According to Motley Fool, a futures ETF lost 1.5% in one month.
In larger markets, these spreads are often arbitrary – professional traders can use them to make money and thus close gaps.
But as Bloomberg puts it, the dominance of small shareholders in cryptocurrencies makes arbitrage less dynamic.
The current roll cost for BTC futures is a heartbreaking 17%, according to Charlie Morris of ByteTree Asset Management, who expects the ETF to yield long-term (8.4% year-on-year).
In other words, it’s like paying a lion for gold to cut off your face.
Tyrone Ross, a financial advisor who specializes in cryptocurrencies, says small investors should stay away from BITO.
Investors are certainly not discouraged, as the BITO ETF attracted $ 570 million in inflows and a record $ 1 billion in trading volume on their first day of trading.
But keep in mind that spot prices are influenced by Futures products.

Over $ 1 billion in turnover

Meanwhile, the trading volume of the ProShares Bitcoin Strategy (BITO) ETF exceeded all expectations on its first day of trading.
Thus, BITO was just behind, in terms of trading volume, the Blackrock US Carbon Transition Readiness ETF, which closed with $ 1.16 billion in its debut in April.
The ProShare Bitcoin-based ETF started trading on the New York Stock Exchange (NYSE) on October 19, with an opening price of $ 40.88,
according to TradingView.BITO closed the day at $ 41.94, with a total of 24.313 million shares changing hands, or a turnover of more than $ 1 billion.
Commenting on BITO, Bloomberg senior ETF analyst Eric Balchunas wrote on Twitter that the ProShares ETF was arguably the “biggest” in terms of “natural” or “popular interest”.
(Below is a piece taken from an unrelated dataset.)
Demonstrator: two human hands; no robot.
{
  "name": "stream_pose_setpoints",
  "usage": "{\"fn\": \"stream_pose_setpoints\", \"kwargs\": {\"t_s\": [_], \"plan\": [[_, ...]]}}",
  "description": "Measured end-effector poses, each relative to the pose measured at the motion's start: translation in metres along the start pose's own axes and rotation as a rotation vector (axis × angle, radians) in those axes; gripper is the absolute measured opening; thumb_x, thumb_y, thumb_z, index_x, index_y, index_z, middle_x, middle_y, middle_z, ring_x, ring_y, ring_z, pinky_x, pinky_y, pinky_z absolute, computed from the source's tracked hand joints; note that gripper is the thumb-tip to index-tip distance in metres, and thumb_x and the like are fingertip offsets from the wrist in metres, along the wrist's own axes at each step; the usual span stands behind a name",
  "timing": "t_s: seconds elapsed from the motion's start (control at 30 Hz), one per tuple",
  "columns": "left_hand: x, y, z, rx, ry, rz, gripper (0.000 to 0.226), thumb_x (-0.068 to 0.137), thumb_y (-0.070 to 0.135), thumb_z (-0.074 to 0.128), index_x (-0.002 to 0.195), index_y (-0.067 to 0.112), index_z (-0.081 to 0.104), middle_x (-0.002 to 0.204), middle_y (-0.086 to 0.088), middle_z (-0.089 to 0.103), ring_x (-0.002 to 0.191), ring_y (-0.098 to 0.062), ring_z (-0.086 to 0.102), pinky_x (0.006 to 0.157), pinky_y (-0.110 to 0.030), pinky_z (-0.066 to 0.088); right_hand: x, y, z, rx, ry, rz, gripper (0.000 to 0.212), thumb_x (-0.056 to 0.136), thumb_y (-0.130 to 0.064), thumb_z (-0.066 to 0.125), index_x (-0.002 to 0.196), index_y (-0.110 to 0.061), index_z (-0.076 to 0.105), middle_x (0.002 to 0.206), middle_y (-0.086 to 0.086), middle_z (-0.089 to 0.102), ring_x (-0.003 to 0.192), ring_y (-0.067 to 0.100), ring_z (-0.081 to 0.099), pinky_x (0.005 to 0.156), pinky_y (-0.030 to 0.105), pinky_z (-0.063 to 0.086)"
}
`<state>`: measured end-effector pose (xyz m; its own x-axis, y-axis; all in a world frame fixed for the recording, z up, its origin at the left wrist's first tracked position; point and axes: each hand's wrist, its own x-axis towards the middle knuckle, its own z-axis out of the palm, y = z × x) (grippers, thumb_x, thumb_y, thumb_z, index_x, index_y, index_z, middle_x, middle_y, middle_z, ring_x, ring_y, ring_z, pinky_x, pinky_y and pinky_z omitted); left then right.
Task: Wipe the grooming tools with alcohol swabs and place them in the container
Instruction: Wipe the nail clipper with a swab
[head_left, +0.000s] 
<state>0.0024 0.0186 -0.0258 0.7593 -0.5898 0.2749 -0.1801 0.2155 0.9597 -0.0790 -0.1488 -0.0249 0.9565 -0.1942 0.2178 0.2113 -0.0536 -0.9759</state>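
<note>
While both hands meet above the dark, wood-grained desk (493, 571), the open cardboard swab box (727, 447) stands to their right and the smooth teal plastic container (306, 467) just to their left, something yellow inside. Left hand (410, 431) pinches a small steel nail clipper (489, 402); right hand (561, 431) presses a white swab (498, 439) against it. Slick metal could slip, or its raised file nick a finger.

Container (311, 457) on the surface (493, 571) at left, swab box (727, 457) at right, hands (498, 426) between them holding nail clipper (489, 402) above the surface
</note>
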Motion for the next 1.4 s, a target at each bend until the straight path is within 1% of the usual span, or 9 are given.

There were reports of $ 570 million in BITO inflows on the first day, suggesting that ProShares’ ETF could be classified as “heavyweight” in the industry in terms of net flows on an annual basis.
Also, according to FactSet, the top two ETFs are Gold and Silver, with $ 1 billion and $ 1.7 billion in cash flows, respectively.
In addition to commodities, the largest annual flow for ETP, $ 5.351 billion, was for the Invesco QQQ Trust.